OS SONHOS DE LLANSOL
Acaba de sair, e estará brevemente nas livrarias, o sétimo volume da série dos Livros de Horas, que reune um número considerável dos sonhos transcritos por Maria Gabriela Llansol nos seus cadernos de escrita. Este volume, como referimos na Introdução, estava «previsto desde que começámos a organizar o espólio e a fazer índices de toda a escrita de Llansol (entre eles um índice específico de todos os sonhos registados nos cadernos, agendas, dossiers dactiloscritos), concentra-se, com a diversidade que apesar de tudo o caracteriza, num único tipo de escrita, constitui um primeiro repositório da escrita assumidamente onírica da autora, um conjunto de 'inquéritos oníricos' permanentes, espelho de uma 'sismografia íntima... Este singular Livro de Horas reúne, de facto, um número significativo de sonhos que foram ganhando forma escrita desde 1969, na época em que Llansol faz análise em Lovaina, e até 2006».

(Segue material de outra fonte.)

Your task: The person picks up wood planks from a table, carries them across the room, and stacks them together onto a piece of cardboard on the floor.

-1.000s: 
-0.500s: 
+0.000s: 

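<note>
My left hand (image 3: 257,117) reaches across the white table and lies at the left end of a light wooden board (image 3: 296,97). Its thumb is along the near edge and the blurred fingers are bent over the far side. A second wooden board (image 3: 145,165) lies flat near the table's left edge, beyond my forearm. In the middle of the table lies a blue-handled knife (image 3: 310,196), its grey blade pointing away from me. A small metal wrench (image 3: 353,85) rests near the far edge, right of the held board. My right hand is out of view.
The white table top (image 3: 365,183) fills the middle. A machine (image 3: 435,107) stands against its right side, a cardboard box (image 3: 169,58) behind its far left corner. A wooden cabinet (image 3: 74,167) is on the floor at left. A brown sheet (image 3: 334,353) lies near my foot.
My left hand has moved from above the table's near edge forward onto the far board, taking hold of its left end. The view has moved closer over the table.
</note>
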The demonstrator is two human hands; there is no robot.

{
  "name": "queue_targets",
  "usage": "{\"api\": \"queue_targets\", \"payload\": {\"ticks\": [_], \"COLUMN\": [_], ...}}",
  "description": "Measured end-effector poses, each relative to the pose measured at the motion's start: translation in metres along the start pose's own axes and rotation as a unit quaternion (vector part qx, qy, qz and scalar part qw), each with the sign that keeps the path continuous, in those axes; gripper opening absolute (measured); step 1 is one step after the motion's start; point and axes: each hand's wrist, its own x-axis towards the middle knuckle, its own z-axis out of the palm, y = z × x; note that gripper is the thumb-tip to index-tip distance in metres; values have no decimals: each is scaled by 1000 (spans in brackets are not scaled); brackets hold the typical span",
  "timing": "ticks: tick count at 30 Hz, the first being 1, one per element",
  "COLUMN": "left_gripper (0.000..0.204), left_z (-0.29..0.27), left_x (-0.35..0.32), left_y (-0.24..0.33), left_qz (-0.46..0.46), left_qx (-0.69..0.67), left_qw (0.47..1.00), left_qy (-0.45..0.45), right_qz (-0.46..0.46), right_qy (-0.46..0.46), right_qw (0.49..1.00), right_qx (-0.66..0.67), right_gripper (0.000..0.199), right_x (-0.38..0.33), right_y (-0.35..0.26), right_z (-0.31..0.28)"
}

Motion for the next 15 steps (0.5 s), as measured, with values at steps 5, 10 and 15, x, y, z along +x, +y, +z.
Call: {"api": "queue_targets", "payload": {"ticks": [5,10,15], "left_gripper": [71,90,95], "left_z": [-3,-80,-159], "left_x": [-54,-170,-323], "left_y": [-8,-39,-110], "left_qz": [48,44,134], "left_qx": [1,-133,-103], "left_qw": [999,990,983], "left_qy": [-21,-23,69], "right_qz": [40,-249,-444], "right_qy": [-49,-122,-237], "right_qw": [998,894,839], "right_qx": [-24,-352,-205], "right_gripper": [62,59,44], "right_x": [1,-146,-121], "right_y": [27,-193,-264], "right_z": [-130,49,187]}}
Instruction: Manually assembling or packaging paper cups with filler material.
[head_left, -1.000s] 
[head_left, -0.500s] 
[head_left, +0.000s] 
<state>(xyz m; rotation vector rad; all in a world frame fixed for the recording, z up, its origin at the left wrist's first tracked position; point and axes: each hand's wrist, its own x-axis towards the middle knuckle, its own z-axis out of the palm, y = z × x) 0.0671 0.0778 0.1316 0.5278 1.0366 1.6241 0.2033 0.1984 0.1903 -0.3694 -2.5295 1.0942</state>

Ao mesmo tempo, sobretudo nas décadas de oitenta e noventa, os sonhos são frequentemente acompanhados por «reflexões sobre o processo onírico e o lugar do sonho, em particular na sua relação com a escrita e o livro. Esses momentos de paragem pós- ou inter-onírica aparecem neste volume em destaque, inscritos em caixas de texto que vão alternando com o registo dos sonhos; e demos igualmente um lugar especial a uma outra forma de prolongamento ou projecção (visual) da fixação do sonho pela palavra, que em Llansol é um importante complemento desta: a dos muitos desenhos que pontuam os seus cadernos (e este livro), e que nos pareceram ser parte integrante de uma 'queda' sistemática nos universos oníricos, e sua oferta ao olhar... Logo na primeira página de um dos caderrnos de sonhos lemos: 'Quem quiser representar apenas por palavras o que existe efectua um trabalho incompleto».
O «Caderno dos Sonhos» (2000/2001)
O Posfácio do escritor, antropólogo e psiquiatra António Vieira oferece-nos, por sua vez, um olhar complementar sobre a escrita onírica de Llansol, não tão distante assim de outros registos da autora, e concluir: «Nem sempre é nítida a linha de fronteira entre divagação e sonho. A 'fantasia ardente' da escritora, cedo reconhecida por uma professora sua, tem algo de matéria onírica; enquanto o sonho, já dado à literatura, irradia aspectos críticos, demasiado lúcidos. Por isso, às vezes, avançamos na leitura do que nos parece vida vígil e estamos já no sonho. Percebemos como a lava da escrita circula pelo interior desta terra, pelos meandros destes sonhos. Lúcida, sem auto-complacência, às vezes com ironia, a escritora enfrenta literariamente o seu mal-estar no mundo».